▶ **ASSIGNMENT**
In the entries below, find the line containing "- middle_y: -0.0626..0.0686" and the line containing "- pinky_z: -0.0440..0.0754". Copy those two lines and everything between them exactly, and only that.

▶ **DATA LISTING**

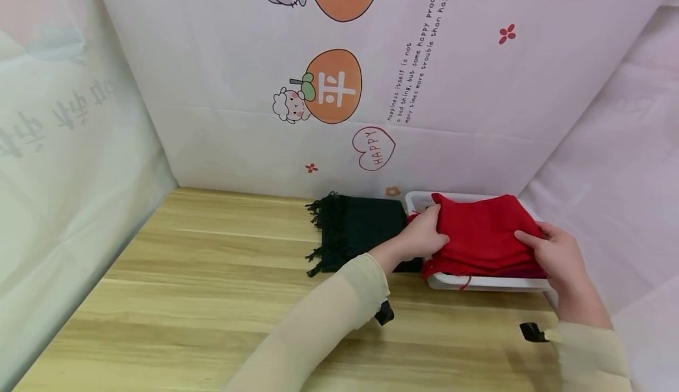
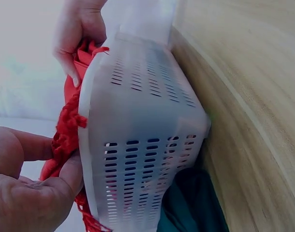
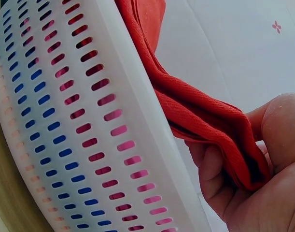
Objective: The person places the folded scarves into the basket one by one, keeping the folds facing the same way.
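Observation:
A folded red scarf (image 1: 483,227) with a fringe lies over the top of a white slotted plastic basket (image 1: 493,284). My left hand (image 1: 422,234) pinches its left, fringed edge between thumb and fingers, as the left wrist view shows close up. At the opposite edge, my right hand (image 1: 559,256) grips the folded layers, thumb on top; in the right wrist view this end of the red scarf (image 3: 210,111) sticks out past the basket rim. Left of the basket lies a folded dark green scarf (image 1: 371,224), its fringe pointing left, partly hidden by my left forearm.
Pink and blue cloth (image 3: 53,125) shows through the basket's slots. The wooden table (image 1: 212,274) extends to the left and front. A printed white sheet (image 1: 239,85) rises behind the basket, and other pale sheets hang at both sides.

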A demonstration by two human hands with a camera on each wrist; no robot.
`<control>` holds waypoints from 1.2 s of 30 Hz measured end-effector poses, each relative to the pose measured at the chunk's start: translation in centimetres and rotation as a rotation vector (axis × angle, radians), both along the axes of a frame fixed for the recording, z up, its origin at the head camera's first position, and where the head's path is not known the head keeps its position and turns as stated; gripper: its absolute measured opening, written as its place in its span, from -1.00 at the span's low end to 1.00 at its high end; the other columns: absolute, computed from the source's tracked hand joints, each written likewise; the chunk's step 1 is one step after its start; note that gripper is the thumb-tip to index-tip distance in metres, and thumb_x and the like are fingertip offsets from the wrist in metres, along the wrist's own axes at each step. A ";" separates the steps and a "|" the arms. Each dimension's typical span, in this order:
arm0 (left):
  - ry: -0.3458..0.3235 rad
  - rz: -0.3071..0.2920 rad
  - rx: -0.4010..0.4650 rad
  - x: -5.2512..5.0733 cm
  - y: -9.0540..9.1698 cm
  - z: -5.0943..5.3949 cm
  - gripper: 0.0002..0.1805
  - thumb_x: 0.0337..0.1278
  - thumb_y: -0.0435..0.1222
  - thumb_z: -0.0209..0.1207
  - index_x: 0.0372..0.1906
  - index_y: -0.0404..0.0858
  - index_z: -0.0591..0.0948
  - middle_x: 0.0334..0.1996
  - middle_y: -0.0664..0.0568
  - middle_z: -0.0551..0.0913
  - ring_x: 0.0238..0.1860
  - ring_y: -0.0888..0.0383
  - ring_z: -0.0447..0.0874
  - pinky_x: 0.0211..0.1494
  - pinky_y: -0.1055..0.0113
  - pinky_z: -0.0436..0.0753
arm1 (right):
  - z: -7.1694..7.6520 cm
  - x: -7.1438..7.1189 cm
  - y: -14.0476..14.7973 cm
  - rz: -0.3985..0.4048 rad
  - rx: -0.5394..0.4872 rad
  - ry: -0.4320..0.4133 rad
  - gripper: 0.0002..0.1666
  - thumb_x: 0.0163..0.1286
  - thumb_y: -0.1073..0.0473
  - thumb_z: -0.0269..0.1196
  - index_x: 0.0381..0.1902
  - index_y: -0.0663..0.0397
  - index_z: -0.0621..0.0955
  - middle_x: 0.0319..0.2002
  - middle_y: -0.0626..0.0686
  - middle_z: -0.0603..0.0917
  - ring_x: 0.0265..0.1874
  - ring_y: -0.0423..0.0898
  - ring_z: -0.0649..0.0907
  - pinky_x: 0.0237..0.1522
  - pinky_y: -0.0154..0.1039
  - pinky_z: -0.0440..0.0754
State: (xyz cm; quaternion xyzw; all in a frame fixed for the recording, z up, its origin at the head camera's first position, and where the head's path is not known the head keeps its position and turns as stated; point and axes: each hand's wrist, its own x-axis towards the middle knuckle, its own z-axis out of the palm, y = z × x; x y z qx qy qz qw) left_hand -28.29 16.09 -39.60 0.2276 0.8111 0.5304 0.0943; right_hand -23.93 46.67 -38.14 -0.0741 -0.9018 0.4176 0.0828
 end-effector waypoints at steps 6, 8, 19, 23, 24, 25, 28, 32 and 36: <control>0.007 0.011 -0.017 -0.3 0.3 -0.2 -0.14 0.58 -0.37 0.29 0.79 -0.29 0.16 0.68 0.00 0.37 0.55 0.20 0.39 0.51 0.34 0.51 | 0.1 -0.4 0.1 0.004 0.013 -0.018 -0.09 0.72 -0.17 0.20 0.67 0.42 0.32 0.27 0.19 0.55 -0.07 -0.17 0.51 -0.23 -0.46 0.61; 0.014 0.011 -0.021 -0.4 0.4 -0.2 -0.14 0.58 -0.37 0.29 0.79 -0.30 0.15 0.68 -0.01 0.36 0.56 0.19 0.39 0.51 0.34 0.50 | 0.1 -0.5 0.2 0.003 -0.001 -0.017 -0.09 0.72 -0.16 0.21 0.67 0.42 0.32 0.16 0.02 0.58 -0.10 -0.21 0.53 -0.23 -0.45 0.62; 0.029 0.023 -0.017 -1.1 1.3 -0.8 -0.13 0.58 -0.36 0.29 0.79 -0.28 0.14 0.68 0.00 0.37 0.54 0.19 0.42 0.50 0.32 0.52 | -0.2 -1.4 1.0 0.014 -0.040 -0.026 -0.04 0.73 -0.16 0.21 0.74 0.36 0.21 0.23 0.03 0.54 -0.11 -0.29 0.55 -0.21 -0.47 0.66; 0.034 0.031 -0.022 -1.2 1.6 -1.0 -0.13 0.58 -0.36 0.29 0.79 -0.29 0.14 0.69 0.01 0.35 0.57 0.19 0.40 0.52 0.33 0.49 | -0.3 -1.8 1.1 0.004 -0.061 -0.019 -0.05 0.72 -0.13 0.24 0.72 0.37 0.24 0.08 -0.23 0.54 -0.19 -0.35 0.59 -0.23 -0.44 0.67; 0.034 0.032 -0.029 -1.2 1.7 -1.1 -0.13 0.59 -0.36 0.28 0.79 -0.28 0.14 0.69 0.02 0.35 0.57 0.20 0.39 0.53 0.33 0.49 | -0.4 -1.8 1.2 0.003 -0.064 -0.019 -0.06 0.72 -0.13 0.24 0.72 0.37 0.24 0.07 -0.24 0.53 -0.20 -0.35 0.60 -0.23 -0.43 0.68; 0.033 0.032 -0.033 -1.2 1.7 -1.1 -0.13 0.59 -0.36 0.28 0.80 -0.28 0.13 0.70 0.03 0.34 0.59 0.20 0.37 0.53 0.34 0.48 | -0.5 -1.9 1.2 0.003 -0.068 -0.021 -0.06 0.72 -0.13 0.24 0.72 0.38 0.24 0.07 -0.23 0.53 -0.21 -0.35 0.60 -0.24 -0.41 0.68; 0.032 0.024 -0.052 -1.2 1.9 -1.1 -0.13 0.60 -0.36 0.25 0.80 -0.29 0.11 0.72 0.04 0.31 0.61 0.23 0.34 0.53 0.37 0.47 | -0.7 -2.1 1.3 0.003 -0.076 -0.031 -0.05 0.72 -0.13 0.24 0.73 0.37 0.23 0.14 -0.12 0.54 -0.21 -0.35 0.60 -0.24 -0.41 0.69; 0.060 0.011 -0.103 -1.2 2.1 -0.9 -0.14 0.60 -0.37 0.22 0.80 -0.32 0.09 0.70 0.02 0.33 0.53 0.26 0.42 0.42 0.44 0.54 | -1.0 -2.4 1.6 0.007 -0.087 -0.040 -0.03 0.72 -0.14 0.24 0.74 0.35 0.20 0.24 0.05 0.52 -0.19 -0.36 0.60 -0.23 -0.41 0.71; 0.106 0.007 -0.185 -1.2 2.4 -0.8 -0.14 0.59 -0.36 0.22 0.79 -0.35 0.09 0.59 -0.02 0.50 0.16 0.28 0.60 0.07 0.52 0.61 | -1.3 -2.6 1.8 0.001 -0.081 -0.039 -0.04 0.71 -0.14 0.25 0.73 0.36 0.23 0.21 0.01 0.53 -0.20 -0.35 0.60 -0.23 -0.41 0.70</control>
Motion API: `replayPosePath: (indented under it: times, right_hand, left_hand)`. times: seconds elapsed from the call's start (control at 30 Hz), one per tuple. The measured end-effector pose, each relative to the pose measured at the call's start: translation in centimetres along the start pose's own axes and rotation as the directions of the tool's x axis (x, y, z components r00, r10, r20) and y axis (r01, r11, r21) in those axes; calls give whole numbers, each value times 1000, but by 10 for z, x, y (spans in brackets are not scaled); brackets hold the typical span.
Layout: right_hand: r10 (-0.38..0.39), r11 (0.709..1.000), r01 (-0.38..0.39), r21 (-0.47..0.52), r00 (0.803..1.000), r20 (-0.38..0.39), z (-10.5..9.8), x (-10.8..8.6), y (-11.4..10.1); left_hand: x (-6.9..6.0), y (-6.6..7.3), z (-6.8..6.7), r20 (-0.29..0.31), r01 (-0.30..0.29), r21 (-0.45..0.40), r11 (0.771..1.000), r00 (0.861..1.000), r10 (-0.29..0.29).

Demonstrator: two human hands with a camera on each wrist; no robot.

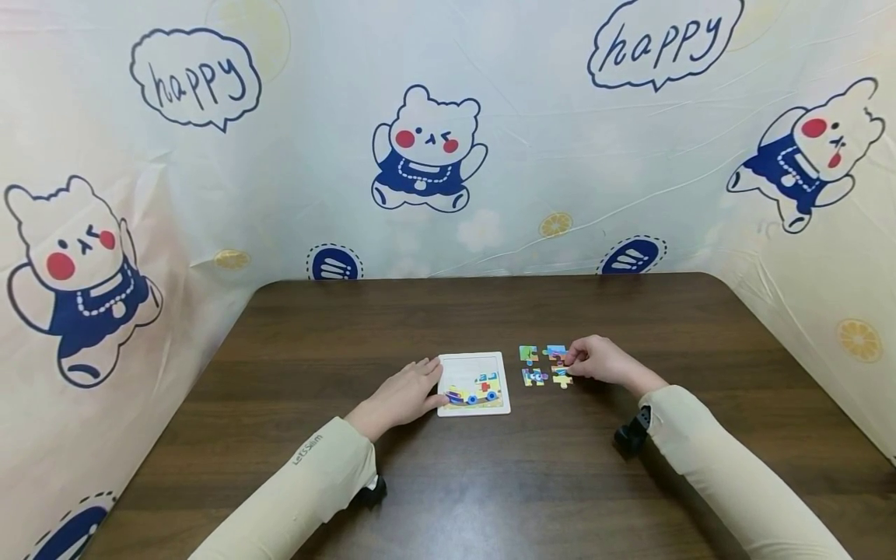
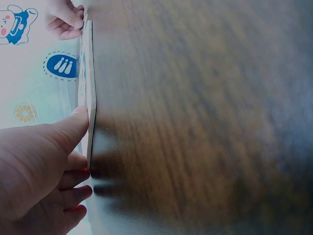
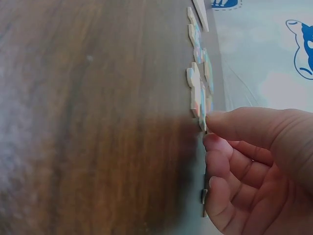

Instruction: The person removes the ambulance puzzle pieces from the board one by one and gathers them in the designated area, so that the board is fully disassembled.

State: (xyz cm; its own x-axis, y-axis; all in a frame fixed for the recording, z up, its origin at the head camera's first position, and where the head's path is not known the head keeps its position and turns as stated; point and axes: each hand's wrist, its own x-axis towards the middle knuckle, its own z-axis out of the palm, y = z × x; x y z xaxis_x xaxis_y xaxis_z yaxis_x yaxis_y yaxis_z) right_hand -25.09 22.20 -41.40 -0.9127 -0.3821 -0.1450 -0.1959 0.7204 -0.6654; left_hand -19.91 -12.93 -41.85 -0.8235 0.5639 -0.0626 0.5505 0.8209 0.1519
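Loose puzzle pieces (image 1: 535, 377), at least four, lie on the tabletop (image 1: 448, 482), just right of a white-framed puzzle board (image 1: 465, 365). Near part of board shows a vehicle picture (image 1: 483, 393); far part plain white. Left hand (image 1: 404, 395): fingers extended, resting at board's left edge, thumb by the near-left corner. Right hand (image 1: 600, 361): fingers curled, tips close to thumb at the pieces' right side; cannot tell whether one is pinched.
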Motion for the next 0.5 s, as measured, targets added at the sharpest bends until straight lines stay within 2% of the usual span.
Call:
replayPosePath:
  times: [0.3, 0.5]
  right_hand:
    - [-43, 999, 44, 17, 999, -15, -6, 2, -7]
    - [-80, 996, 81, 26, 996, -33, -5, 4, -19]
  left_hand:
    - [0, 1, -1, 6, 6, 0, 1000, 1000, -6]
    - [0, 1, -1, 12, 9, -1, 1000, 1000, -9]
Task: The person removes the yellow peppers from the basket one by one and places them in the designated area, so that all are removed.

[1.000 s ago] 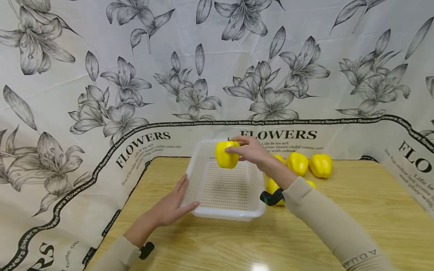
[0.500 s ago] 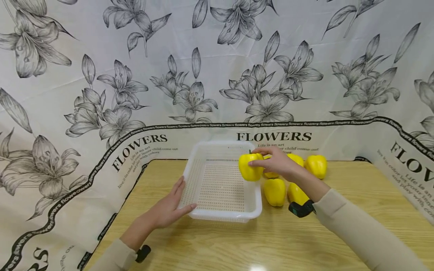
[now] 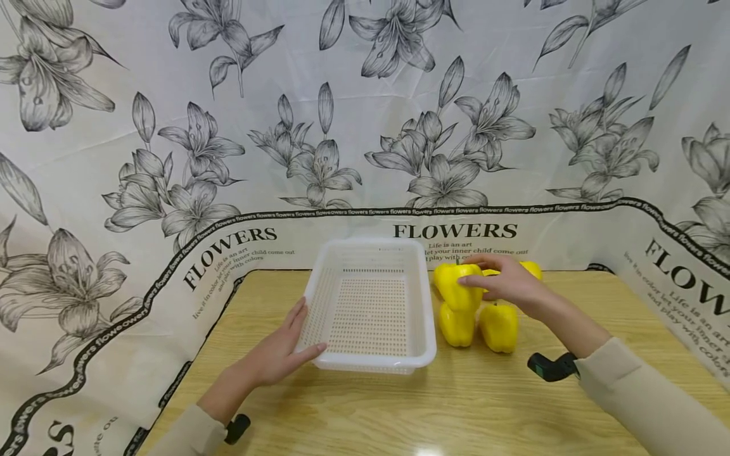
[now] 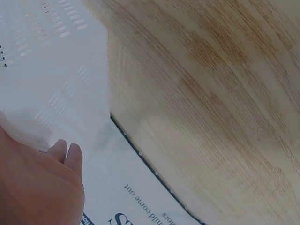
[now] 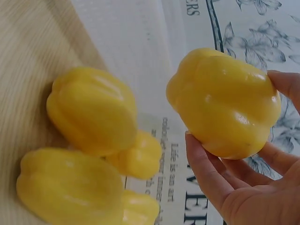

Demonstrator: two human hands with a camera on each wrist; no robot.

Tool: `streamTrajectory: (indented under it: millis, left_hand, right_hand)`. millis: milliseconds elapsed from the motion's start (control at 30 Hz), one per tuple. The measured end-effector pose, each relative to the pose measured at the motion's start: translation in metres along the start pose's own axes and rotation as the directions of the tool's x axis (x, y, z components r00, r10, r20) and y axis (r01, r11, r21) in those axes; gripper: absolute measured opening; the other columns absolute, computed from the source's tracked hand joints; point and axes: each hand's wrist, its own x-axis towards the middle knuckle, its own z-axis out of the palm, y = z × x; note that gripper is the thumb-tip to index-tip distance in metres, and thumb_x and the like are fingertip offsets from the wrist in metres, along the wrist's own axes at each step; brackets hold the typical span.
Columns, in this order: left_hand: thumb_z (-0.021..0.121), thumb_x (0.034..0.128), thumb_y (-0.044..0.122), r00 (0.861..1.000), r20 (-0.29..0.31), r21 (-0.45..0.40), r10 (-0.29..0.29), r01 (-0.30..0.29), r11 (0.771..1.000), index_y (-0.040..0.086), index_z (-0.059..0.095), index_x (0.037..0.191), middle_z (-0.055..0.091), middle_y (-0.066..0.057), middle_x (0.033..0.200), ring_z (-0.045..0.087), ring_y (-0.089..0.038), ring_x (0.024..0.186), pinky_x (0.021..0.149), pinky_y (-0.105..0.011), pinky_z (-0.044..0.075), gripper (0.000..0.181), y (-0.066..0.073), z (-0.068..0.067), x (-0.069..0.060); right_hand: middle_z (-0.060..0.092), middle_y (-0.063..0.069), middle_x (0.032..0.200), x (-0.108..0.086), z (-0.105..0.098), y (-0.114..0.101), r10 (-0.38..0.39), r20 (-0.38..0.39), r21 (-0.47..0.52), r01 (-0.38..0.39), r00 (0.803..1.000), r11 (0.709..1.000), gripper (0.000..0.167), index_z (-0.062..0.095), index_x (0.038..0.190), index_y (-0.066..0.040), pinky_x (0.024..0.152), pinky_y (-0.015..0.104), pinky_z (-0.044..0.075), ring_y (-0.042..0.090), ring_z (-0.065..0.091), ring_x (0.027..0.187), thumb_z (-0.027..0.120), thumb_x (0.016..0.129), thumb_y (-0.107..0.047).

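A white perforated plastic basket [image 3: 373,363] stands on the wooden table, its inside bare. My left hand [image 3: 274,351] grips its near left corner, thumb over the rim and fingers along the outer wall; in the left wrist view the fingertips [image 4: 73,154] bend against that wall. Right of the basket, my right hand [image 3: 513,286] holds a yellow bell pepper [image 3: 458,285] with thumb and fingers, stem upward. From the right wrist view, this pepper [image 5: 225,105] is apart from the others. Below it sit two yellow bell peppers, one at left [image 3: 456,327] and one at right [image 3: 499,327].
More yellow bell peppers, such as one at the back [image 3: 531,270], are partly hidden behind my right hand. A white flower-printed cloth [image 3: 319,158] hangs behind the table [image 3: 342,418] and along its left side.
My right hand has carried the bell pepper from over the basket rightward and down to the other peppers. My left hand stays on the basket. The head view has shifted slightly.
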Motion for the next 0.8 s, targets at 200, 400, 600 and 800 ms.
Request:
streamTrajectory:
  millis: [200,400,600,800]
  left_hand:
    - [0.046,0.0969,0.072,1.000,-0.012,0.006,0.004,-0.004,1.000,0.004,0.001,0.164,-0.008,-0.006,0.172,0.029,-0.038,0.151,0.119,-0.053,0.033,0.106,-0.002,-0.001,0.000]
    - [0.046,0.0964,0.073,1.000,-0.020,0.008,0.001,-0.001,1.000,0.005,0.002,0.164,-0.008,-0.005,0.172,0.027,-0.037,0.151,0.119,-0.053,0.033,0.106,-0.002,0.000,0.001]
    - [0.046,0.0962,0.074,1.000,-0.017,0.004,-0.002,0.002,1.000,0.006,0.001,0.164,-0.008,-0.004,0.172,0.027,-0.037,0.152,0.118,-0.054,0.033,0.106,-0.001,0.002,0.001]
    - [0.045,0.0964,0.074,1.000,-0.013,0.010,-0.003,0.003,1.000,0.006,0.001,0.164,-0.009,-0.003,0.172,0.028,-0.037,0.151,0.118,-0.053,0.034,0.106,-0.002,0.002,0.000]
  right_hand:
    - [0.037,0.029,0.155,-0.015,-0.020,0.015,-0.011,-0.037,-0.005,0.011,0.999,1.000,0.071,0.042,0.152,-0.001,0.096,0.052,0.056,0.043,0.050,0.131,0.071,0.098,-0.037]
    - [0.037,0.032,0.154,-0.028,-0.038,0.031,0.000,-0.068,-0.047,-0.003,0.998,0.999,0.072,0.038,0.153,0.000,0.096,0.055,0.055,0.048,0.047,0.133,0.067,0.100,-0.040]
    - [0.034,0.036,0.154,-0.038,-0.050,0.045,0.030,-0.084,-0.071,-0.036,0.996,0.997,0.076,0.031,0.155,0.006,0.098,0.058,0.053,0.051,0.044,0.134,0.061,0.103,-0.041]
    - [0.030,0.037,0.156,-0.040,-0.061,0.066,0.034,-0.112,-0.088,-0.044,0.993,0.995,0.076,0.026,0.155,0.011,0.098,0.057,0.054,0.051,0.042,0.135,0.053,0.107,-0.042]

▶ **RESULT OF THE TASK**
  - middle_y: -0.0626..0.0686
  - middle_z: -0.0603..0.0917
  - ring_x: 0.0265..0.1874
  - ring_y: -0.0423..0.0898
  - ring_z: -0.0649..0.0907
  - pinky_x: 0.0237..0.1522
  - pinky_y: -0.0154..0.1039
  - pinky_z: -0.0440..0.0754

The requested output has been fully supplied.